Check every line below for the string "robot", and copy the lines that contain it.

• TASK INPUTS:
*** Begin section ***

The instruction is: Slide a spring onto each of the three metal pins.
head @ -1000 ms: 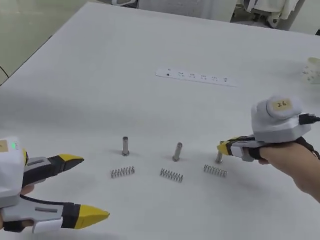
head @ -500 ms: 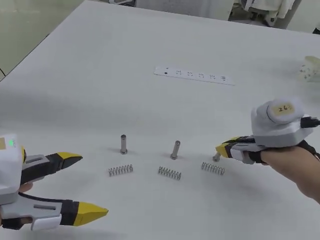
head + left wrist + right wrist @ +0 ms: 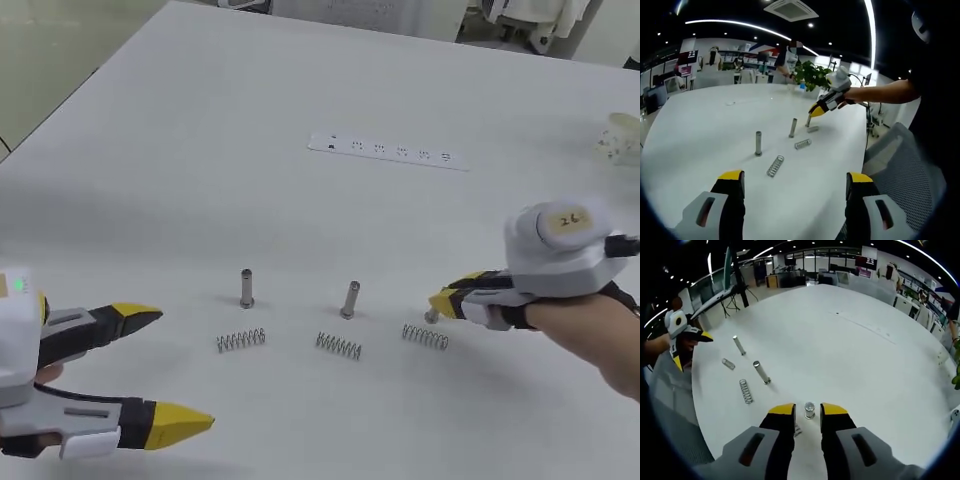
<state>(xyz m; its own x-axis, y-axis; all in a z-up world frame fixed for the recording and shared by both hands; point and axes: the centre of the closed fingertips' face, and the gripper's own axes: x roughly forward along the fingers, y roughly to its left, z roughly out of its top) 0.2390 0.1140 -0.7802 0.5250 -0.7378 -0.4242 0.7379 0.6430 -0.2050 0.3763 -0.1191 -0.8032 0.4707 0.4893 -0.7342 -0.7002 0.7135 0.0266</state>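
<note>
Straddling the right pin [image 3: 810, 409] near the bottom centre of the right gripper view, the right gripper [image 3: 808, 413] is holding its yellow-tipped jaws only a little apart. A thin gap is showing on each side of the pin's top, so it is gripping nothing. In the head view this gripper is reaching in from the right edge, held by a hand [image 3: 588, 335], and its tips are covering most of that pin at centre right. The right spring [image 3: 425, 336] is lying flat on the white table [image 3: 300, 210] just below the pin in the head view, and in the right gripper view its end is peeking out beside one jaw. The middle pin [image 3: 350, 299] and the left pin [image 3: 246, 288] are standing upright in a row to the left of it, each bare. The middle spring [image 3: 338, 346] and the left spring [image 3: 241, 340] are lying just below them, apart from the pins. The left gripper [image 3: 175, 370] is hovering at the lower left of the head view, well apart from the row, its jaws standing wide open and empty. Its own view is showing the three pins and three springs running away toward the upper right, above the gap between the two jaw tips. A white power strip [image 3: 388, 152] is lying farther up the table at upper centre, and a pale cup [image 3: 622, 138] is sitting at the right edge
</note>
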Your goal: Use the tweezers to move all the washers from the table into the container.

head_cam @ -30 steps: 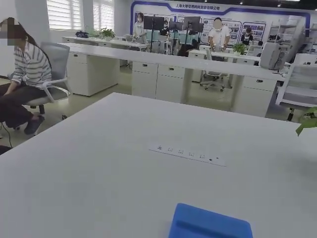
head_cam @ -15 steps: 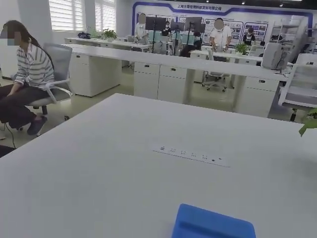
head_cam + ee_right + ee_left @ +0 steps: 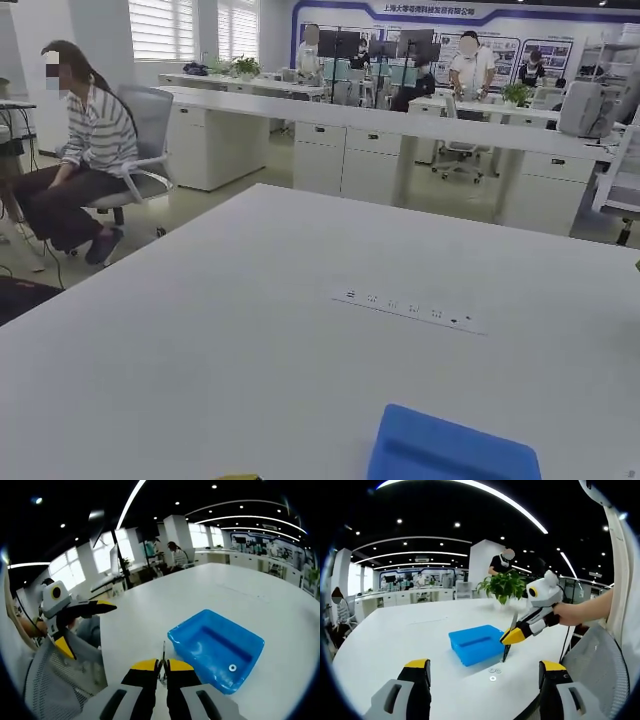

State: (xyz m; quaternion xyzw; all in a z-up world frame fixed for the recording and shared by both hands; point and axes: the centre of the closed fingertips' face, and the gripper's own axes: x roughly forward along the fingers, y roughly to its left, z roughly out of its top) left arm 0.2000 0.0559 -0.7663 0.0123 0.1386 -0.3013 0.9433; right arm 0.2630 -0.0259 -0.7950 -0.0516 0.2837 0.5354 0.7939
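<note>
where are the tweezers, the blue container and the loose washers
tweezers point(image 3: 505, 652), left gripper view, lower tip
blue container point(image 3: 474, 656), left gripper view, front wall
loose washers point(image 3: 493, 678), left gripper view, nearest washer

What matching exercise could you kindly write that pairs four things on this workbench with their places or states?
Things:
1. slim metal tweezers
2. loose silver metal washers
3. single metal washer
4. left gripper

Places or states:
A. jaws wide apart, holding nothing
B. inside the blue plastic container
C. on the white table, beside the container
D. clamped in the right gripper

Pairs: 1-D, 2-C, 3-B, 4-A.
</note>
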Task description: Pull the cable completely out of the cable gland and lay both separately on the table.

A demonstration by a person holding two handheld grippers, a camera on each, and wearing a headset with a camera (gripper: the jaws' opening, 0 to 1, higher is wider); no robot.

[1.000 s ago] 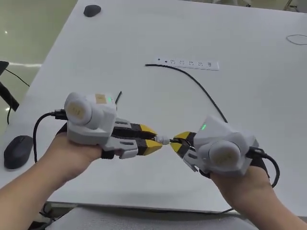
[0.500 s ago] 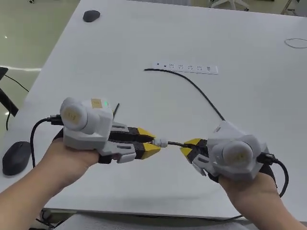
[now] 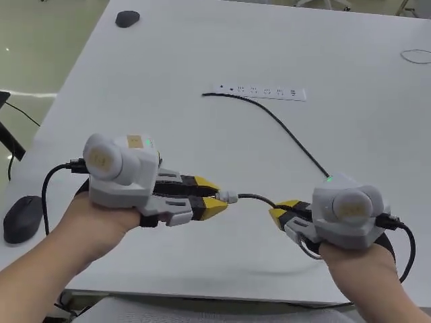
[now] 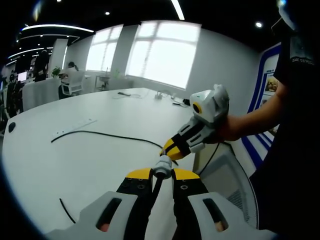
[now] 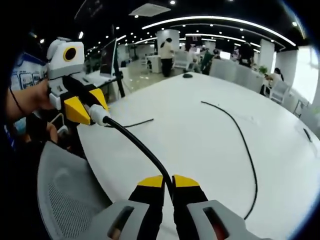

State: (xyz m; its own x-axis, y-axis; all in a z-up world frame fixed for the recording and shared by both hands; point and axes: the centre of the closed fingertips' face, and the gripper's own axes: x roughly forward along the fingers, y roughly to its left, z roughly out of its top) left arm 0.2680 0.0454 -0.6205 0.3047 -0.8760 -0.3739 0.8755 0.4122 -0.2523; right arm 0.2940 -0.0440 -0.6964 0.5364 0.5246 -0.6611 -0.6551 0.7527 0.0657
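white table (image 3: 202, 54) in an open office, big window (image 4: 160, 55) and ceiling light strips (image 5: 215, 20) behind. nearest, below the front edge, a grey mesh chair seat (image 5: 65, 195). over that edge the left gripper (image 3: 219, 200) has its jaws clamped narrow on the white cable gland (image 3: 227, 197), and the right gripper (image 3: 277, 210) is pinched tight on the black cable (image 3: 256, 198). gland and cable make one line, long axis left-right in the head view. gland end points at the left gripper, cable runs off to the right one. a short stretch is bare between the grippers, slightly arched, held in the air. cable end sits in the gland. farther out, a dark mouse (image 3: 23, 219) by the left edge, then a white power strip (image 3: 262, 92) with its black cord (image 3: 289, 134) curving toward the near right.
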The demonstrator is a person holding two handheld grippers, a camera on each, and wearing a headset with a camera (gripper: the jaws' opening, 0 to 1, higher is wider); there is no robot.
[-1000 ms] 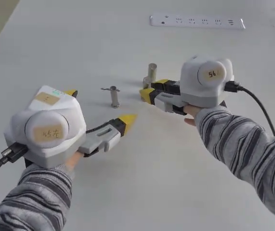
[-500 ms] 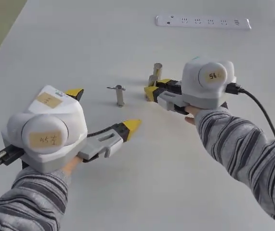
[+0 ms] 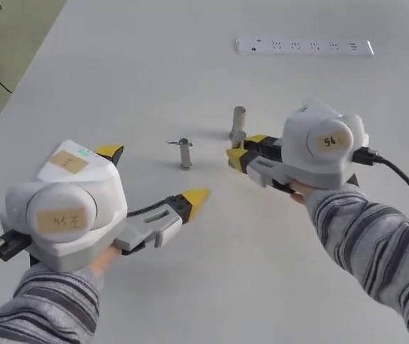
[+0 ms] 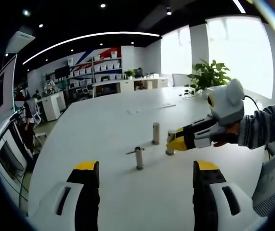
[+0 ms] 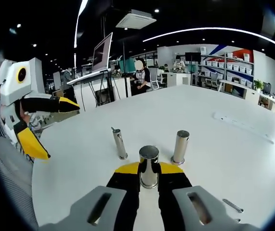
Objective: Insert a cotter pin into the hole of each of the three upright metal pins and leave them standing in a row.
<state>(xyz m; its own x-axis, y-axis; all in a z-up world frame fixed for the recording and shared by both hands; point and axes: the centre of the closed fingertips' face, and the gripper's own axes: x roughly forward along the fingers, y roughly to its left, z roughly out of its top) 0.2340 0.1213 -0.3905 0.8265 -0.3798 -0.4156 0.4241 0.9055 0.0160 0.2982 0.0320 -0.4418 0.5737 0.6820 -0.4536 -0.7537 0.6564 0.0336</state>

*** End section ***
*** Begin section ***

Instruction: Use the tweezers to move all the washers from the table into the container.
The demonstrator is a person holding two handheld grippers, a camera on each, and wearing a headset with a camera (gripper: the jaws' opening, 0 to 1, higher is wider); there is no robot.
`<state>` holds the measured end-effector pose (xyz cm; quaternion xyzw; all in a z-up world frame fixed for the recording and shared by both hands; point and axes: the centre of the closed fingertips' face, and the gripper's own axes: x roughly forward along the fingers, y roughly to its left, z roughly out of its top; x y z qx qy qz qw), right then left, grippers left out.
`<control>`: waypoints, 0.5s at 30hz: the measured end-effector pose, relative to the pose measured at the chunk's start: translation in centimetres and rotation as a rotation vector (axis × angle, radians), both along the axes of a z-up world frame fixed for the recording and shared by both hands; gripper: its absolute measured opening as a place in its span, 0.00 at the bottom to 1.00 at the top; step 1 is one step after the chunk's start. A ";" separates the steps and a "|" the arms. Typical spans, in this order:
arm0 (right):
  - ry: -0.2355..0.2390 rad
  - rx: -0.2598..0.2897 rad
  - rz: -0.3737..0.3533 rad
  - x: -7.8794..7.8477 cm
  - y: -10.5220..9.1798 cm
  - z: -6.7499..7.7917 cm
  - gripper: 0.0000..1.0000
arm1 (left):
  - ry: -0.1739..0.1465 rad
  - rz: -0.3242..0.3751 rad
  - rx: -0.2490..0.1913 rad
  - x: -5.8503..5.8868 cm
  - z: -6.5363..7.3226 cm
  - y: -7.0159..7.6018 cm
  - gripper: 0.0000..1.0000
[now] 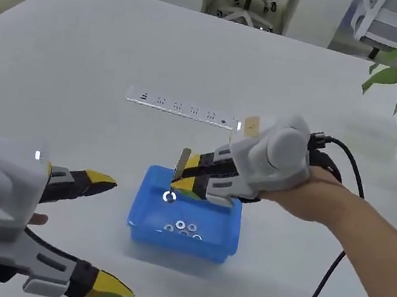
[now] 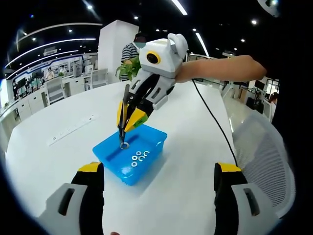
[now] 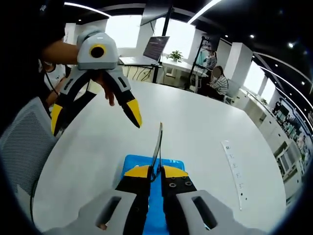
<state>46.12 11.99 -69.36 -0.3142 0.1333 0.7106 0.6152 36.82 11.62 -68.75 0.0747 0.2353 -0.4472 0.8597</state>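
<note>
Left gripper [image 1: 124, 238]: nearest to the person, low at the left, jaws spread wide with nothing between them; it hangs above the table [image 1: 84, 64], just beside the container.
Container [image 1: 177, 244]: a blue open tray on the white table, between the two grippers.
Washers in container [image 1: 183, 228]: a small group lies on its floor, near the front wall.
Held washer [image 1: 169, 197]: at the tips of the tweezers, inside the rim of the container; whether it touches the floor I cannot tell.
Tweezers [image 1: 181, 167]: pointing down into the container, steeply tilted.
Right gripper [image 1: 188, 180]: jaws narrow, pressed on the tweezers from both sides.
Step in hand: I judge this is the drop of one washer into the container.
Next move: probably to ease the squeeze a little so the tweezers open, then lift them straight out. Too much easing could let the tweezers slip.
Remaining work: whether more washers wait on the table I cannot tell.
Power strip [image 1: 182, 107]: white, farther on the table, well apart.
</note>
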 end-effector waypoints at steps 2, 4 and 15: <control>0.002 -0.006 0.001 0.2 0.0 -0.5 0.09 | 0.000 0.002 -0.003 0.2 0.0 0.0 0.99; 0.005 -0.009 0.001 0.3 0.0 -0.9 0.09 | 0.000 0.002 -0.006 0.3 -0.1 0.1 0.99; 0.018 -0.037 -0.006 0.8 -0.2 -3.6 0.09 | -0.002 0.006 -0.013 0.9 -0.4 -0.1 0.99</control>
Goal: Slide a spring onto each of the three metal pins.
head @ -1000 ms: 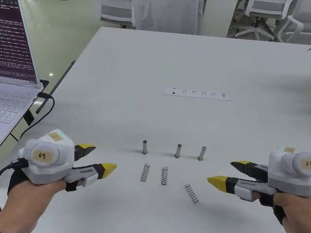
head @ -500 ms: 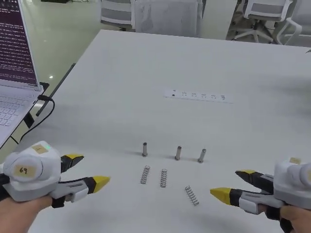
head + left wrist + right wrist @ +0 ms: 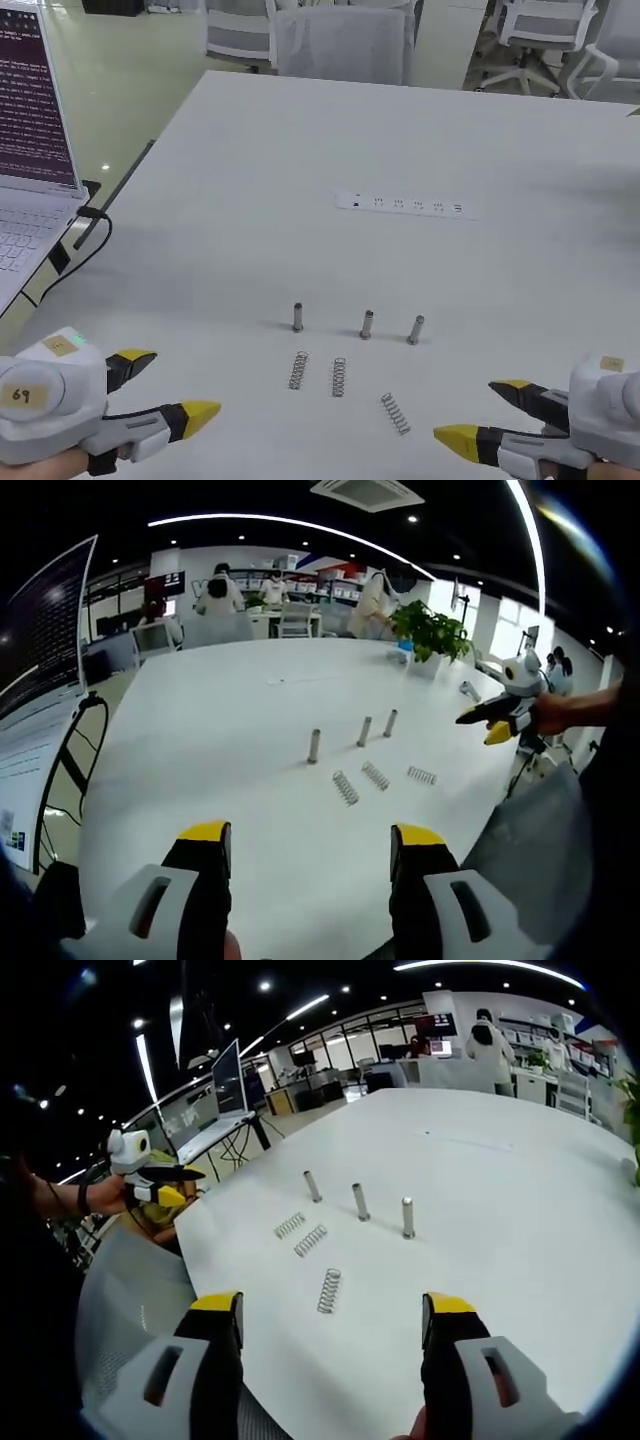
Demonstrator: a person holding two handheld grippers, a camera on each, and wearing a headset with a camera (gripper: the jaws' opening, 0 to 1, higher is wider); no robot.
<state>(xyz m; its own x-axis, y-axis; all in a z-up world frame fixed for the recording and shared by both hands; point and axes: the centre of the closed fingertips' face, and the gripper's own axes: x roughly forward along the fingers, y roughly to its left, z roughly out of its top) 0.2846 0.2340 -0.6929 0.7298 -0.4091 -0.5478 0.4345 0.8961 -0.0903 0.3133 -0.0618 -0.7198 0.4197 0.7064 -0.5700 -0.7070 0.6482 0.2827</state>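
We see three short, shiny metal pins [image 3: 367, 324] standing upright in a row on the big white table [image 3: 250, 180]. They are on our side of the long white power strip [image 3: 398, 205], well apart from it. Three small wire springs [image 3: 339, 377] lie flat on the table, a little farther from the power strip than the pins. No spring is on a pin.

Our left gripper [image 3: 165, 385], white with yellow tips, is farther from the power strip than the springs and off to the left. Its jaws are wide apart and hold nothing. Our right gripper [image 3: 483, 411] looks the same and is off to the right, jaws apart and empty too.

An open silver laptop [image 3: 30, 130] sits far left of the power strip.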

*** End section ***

• TASK ANSWER:
A demonstration by a person holding two handheld grippers, a camera on each, and wearing a headset with a camera (gripper: the jaws' opening, 0 to 1, higher is wider); no robot.
The demonstrator is a person holding two handheld grippers, a camera on each, and wearing a headset with a camera (gripper: the jaws' opening, 0 to 1, higher is wider); there is no robot.
The demonstrator is a person holding two handheld grippers, a camera on each, and wearing a headset with a camera (gripper: the jaws' opening, 0 to 1, higher is wider); there is no robot.
Demonstrator: a person holding two handheld grippers, a camera on each, and wearing a headset with a camera (gripper: the jaws' opening, 0 to 1, higher is wider); no robot.

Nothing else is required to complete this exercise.